Directions ->
For the data below, restate word for word only the lines from the line containing "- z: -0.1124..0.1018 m" through the line containing "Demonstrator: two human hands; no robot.", both ends included.

Data block ->
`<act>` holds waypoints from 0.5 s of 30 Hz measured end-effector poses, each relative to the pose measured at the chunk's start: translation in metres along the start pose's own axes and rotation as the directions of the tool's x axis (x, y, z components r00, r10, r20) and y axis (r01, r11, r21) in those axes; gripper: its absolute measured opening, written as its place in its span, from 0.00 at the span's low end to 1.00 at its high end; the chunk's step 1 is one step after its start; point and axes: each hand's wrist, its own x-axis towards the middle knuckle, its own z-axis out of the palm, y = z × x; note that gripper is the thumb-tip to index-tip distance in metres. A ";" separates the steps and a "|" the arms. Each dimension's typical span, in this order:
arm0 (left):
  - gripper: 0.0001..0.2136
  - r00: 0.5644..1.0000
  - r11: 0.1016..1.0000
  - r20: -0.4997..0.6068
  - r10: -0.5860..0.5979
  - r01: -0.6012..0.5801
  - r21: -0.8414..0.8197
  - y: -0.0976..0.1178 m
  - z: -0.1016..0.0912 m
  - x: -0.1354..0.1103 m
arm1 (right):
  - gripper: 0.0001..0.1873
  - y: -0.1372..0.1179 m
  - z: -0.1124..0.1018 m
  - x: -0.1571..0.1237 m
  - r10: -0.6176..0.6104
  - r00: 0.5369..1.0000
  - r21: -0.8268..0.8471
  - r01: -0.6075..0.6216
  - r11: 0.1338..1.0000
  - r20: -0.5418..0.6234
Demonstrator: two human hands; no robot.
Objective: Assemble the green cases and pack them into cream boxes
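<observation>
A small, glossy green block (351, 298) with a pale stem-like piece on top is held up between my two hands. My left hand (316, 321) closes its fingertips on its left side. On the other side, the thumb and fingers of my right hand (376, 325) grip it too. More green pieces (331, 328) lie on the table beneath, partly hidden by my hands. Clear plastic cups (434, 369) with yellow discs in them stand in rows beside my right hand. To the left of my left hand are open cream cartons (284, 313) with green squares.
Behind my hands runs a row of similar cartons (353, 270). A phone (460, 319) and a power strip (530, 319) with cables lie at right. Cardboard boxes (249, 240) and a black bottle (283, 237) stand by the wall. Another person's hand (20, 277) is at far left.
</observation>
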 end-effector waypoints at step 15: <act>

Exercise response ->
  - z: -0.1124..0.1018 m
  - x: -0.1571..0.1237 m
  - r10: -0.6176..0.6104
  - r00: 0.5369..1.0000
  - r21: -0.8268..0.8471
  - r01: -0.6075..0.6216
  - r11: 0.1338..1.0000
  - r20: -0.5418..0.6234
Demonstrator: two human hands; no robot.

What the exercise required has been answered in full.